What the task requires:
I need the lines below from the one with "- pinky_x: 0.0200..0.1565" down to the one with "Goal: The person" reproduced exactly, both ends included, and nothing else.
─── Collected data
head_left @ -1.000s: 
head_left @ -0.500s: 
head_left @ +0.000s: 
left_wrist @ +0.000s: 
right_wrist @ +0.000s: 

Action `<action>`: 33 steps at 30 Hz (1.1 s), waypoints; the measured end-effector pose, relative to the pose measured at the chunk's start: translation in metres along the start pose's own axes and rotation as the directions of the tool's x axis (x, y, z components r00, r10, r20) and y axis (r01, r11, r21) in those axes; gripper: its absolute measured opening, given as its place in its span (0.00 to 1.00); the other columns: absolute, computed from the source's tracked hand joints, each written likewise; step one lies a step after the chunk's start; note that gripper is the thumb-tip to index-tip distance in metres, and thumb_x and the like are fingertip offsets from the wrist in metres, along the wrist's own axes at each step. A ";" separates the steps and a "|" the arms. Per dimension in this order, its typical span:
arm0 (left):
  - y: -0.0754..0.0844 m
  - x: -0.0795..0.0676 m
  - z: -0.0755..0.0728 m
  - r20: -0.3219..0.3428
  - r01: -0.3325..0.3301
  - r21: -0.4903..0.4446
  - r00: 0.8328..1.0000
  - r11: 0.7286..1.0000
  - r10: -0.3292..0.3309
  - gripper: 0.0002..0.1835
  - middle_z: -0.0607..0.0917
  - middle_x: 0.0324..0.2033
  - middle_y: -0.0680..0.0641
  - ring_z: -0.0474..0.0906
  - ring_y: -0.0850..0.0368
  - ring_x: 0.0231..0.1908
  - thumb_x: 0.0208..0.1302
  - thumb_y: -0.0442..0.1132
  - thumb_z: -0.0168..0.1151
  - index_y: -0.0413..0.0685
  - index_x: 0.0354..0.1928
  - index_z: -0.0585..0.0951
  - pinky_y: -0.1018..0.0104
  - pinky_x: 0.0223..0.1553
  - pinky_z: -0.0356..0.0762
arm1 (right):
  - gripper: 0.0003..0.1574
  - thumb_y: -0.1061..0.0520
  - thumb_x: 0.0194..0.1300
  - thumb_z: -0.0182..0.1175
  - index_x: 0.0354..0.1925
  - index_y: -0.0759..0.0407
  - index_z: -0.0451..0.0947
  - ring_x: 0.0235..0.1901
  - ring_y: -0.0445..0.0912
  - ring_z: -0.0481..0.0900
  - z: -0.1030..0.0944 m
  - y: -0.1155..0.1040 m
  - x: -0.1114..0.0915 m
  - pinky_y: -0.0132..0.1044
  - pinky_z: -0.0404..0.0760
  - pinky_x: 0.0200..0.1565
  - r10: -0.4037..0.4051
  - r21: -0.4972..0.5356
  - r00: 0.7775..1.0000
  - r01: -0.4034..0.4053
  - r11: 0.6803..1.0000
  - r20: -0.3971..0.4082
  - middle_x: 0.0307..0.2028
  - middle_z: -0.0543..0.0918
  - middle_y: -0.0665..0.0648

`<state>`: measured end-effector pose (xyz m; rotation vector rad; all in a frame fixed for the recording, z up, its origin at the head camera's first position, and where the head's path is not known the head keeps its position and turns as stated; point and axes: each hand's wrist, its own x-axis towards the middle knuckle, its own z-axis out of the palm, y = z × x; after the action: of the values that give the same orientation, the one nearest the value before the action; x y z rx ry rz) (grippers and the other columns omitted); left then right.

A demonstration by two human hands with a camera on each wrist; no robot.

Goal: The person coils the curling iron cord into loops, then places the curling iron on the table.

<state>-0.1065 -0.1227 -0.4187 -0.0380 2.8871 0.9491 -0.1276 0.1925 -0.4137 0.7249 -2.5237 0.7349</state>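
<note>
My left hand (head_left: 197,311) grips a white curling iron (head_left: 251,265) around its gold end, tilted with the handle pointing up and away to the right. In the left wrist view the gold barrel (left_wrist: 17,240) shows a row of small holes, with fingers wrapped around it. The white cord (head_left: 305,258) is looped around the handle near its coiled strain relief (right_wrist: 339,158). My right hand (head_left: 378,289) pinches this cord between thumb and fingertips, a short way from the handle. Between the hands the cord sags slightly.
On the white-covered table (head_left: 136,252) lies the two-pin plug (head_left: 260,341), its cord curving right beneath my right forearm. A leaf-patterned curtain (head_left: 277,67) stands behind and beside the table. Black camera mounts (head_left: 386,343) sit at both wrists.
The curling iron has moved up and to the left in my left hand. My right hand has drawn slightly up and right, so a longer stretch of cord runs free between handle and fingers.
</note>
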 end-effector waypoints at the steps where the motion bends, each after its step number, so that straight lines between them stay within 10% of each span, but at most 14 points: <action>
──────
Exercise response:
  - pinky_x: 0.0200..0.1565
  - r10: -0.4037..0.4051
  - r21: -0.4972..0.5356
  - r00: 0.7775..1.0000
  - r01: -0.4034..0.4053
  - r11: 0.6803..1.0000
  - r20: -0.3971..0.4082
  - middle_x: 0.0307..0.2028
  - middle_z: -0.0543..0.0918
  - middle_y: -0.0665..0.0648

`<state>`: measured end-effector pose (xyz m; rotation vector rad; all in a frame fixed for the recording, z up, its origin at the head camera's first position, and where the head's path is not known the head keeps its position and turns as stated; point and axes: each hand's wrist, its own x-axis towards the middle knuckle, its own z-axis out of the palm, y = z × x; after the action: of the values that give the same orientation, the one nearest the value before the action; x y z rx ry rz) (grippers and the other columns omitted); left then right.

A demonstration by two human hands with a camera on each wrist; no robot.

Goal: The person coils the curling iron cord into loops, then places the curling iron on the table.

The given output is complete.